**WHAT THE TASK REQUIRES:** Locate the word "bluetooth" in the data below, then copy every line that holds it.

**COLLECTED MATERIAL:**

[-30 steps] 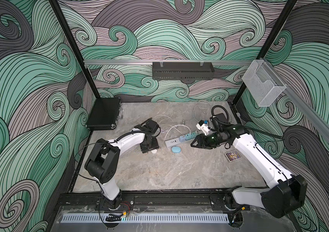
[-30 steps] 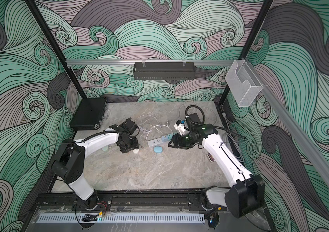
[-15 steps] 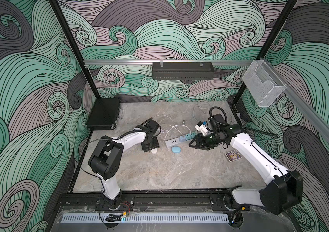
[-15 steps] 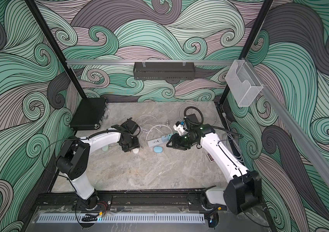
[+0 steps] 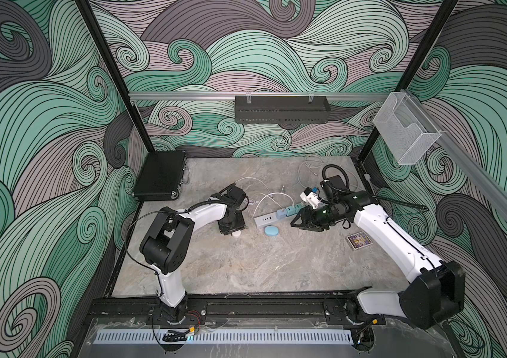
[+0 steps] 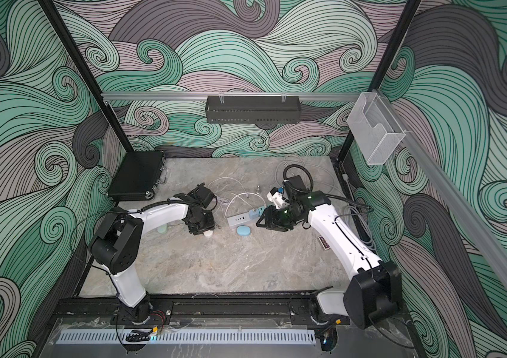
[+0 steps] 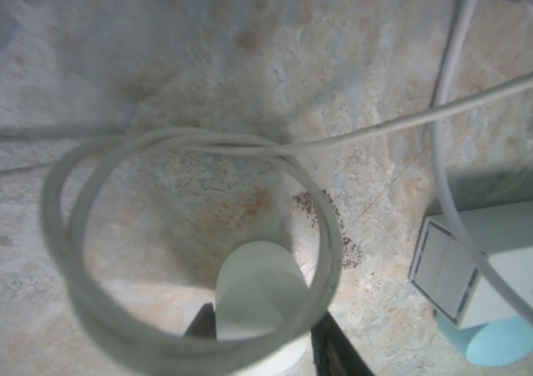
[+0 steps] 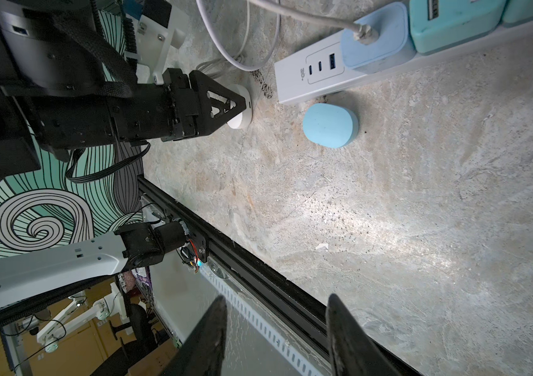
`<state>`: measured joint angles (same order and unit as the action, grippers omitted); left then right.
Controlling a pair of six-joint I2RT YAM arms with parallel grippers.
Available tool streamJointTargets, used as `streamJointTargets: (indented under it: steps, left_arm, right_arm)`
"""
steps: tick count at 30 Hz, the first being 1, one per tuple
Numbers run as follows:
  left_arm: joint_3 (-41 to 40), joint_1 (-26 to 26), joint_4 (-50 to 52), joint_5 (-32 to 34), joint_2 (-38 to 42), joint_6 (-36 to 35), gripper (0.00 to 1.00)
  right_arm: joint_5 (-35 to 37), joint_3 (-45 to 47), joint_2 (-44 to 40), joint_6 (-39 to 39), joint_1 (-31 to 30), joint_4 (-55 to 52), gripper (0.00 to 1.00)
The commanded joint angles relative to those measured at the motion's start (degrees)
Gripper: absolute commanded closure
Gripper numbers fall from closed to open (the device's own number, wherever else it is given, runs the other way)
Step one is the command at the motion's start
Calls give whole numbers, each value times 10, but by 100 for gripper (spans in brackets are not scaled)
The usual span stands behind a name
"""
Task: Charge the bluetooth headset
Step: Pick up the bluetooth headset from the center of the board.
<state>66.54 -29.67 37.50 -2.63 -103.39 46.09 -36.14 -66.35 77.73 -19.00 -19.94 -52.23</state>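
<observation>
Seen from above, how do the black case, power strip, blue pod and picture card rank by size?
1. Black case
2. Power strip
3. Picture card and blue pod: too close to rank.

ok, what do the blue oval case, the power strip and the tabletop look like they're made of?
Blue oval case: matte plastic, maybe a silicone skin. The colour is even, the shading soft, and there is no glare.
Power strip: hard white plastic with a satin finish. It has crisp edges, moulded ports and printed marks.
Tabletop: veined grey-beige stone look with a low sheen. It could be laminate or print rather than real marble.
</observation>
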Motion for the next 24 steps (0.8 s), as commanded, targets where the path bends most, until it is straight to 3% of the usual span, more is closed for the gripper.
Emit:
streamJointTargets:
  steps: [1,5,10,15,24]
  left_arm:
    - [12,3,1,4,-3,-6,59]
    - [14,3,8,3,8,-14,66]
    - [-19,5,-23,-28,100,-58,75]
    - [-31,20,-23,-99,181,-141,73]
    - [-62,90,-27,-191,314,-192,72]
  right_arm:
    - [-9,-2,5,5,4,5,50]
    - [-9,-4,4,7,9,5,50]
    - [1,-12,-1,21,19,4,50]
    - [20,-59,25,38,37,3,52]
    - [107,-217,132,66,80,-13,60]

**SOLUTION FOR THIS PROBLEM:**
Task: Charge the bluetooth headset
Step: Pick up the bluetooth headset from the center of the board.

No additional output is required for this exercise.